Apache Sedona (optional)

Sedona JARs are resolved from Maven Central at runtime. Tested pairings and the minimum Spark version required:

Sedona geotools-wrapper Min Spark
1.5.3 28.2 3.3
1.6.1 28.2 3.3
1.7.0 28.5 3.3
1.7.1 28.5 3.3
1.7.2 28.5 3.3
1.8.1 33.1 3.4 (Spark 3.3 dropped)
1.9.0 33.5 3.4 (Spark 3.3 dropped)

Quick start

from datetime import datetime

from airflow import DAG

from overture_airflow_provider import (
    ArtifactStoreConfig,
    AwsGlueClusterSize,
    GlueConfig,
    IcebergConfig,
    PackageRegistryConfig,
    spark_agnostic_task_group,
)

with DAG(
    dag_id="example_spark_agnostic",
    start_date=datetime(2025, 1, 1),
    schedule=None,
    catchup=False,
) as dag:
    spark_agnostic_task_group(
        group_id="my_spark_job",
        spark_impl_name="GLUE_v5",
        sedona_version="1.7.0",
        module_name="my_pkg.jobs",
        class_name="MyJob",
        python_packages="my-pkg==1.0.0",
        parameters={"s3_input": "s3://example-bucket/in/", "s3_output": "s3://example-bucket/out/"},
        spark_cluster_size=AwsGlueClusterSize.G_2X.name,
        artifact_store=ArtifactStoreConfig(
            s3_bucket="example-bucket",
            s3_root="spark-agnostic-operator",
        ),
        package_registry=PackageRegistryConfig(
            domain="my-domain",
            domain_owner="123456789012",
            repository="my-pypi",
            region="us-east-1",
        ),
        glue_config=GlueConfig(iam_role_name="AWSGlueServiceRole"),
        iceberg_config=IcebergConfig(spark_config="{}"),
    )

Switching to Databricks or Wherobots is just a different spark_impl_name plus the corresponding DatabricksConfig / WherobotsConfig dataclass — the surrounding DAG code does not change.

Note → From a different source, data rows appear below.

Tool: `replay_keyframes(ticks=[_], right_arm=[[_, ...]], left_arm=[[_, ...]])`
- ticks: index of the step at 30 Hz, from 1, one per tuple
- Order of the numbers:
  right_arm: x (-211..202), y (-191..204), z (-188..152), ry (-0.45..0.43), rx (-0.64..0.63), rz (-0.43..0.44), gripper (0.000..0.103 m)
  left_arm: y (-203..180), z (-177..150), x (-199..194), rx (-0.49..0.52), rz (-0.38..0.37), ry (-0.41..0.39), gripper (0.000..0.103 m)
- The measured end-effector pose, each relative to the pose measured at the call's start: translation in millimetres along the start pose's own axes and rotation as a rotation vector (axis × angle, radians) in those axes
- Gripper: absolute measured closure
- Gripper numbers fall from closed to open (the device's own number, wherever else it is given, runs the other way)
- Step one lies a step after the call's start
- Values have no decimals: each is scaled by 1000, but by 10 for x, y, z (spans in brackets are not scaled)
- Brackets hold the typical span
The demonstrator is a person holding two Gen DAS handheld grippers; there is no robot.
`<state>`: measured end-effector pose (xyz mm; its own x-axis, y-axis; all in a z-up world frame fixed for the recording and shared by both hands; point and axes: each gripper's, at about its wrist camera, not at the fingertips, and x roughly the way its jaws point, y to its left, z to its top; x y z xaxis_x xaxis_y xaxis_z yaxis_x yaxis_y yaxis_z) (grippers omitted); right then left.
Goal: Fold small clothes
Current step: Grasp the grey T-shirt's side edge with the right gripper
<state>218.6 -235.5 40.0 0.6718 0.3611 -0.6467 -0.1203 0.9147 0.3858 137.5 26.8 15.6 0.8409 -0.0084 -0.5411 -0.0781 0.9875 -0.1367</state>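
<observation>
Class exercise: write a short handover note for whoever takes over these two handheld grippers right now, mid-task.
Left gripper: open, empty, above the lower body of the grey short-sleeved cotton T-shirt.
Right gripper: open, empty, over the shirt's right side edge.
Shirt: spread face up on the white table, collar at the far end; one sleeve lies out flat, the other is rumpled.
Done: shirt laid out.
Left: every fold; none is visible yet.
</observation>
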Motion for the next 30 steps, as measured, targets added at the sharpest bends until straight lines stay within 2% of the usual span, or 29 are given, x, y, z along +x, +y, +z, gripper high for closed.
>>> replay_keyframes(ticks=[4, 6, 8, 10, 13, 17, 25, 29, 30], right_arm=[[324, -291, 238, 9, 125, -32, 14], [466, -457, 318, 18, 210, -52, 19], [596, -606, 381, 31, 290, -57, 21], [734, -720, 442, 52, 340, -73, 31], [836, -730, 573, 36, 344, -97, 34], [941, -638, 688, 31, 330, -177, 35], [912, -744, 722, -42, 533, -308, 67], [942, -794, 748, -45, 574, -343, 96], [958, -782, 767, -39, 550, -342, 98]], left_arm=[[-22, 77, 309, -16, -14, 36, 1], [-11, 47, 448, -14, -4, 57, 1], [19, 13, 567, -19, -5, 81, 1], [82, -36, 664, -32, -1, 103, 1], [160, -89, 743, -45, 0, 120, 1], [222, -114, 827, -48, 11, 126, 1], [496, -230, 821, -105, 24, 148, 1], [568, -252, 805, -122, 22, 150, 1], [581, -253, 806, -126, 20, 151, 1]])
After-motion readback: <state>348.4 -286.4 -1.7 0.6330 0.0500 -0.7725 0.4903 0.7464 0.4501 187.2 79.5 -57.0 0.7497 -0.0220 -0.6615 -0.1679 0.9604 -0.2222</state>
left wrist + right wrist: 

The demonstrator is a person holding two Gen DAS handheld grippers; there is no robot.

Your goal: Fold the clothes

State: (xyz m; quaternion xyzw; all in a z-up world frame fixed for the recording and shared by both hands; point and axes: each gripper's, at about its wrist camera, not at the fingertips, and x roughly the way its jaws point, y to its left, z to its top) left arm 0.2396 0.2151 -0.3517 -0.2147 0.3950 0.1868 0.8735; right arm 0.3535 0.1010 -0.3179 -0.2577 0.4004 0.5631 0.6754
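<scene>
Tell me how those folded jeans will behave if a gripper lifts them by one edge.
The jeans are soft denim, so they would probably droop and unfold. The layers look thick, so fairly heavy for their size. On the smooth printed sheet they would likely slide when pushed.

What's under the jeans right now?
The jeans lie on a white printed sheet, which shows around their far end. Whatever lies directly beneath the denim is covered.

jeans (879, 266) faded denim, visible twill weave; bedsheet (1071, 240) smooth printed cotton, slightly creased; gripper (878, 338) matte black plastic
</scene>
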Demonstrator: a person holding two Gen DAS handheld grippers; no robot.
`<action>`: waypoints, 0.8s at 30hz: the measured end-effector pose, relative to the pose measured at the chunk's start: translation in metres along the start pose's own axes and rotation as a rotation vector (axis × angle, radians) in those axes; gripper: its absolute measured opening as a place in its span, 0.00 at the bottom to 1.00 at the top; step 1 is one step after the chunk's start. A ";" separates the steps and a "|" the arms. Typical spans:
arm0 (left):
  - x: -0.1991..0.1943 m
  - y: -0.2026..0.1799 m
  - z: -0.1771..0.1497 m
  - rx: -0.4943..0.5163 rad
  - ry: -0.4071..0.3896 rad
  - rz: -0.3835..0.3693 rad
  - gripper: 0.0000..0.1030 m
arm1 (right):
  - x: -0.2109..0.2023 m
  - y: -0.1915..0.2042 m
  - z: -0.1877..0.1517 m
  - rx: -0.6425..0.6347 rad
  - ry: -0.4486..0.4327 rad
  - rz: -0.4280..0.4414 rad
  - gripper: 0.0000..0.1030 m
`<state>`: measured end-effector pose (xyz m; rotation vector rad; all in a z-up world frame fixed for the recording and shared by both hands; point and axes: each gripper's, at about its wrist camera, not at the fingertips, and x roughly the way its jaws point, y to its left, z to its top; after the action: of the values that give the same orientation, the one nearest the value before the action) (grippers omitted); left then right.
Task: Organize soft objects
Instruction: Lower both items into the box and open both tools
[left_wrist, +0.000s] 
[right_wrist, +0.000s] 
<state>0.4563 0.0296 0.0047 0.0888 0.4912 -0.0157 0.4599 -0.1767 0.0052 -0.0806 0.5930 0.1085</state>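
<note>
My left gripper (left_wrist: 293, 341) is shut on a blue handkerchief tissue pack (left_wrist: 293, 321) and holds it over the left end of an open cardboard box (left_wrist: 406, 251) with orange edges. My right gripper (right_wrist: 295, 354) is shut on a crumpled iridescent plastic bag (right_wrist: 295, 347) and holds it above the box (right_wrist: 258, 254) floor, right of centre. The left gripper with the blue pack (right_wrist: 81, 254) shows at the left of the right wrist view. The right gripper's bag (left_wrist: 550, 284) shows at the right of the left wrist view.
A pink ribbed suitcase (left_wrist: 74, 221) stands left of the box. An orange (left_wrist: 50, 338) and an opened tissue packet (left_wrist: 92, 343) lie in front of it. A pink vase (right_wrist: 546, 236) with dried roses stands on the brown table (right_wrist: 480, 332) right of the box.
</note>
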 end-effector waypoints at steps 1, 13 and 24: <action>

See examples/example_dag.py for a runnable DAG that targets all three platforms.

See SPEC.md for the full architecture.

Local rendering (testing without Airflow)

The overture_airflow_provider.render module produces the exact platform submission payload that the task group would emit, without importing or executing any Airflow operators. Use it to drive real cloud resources from the CLI, or to snapshot-test payload shape in CI.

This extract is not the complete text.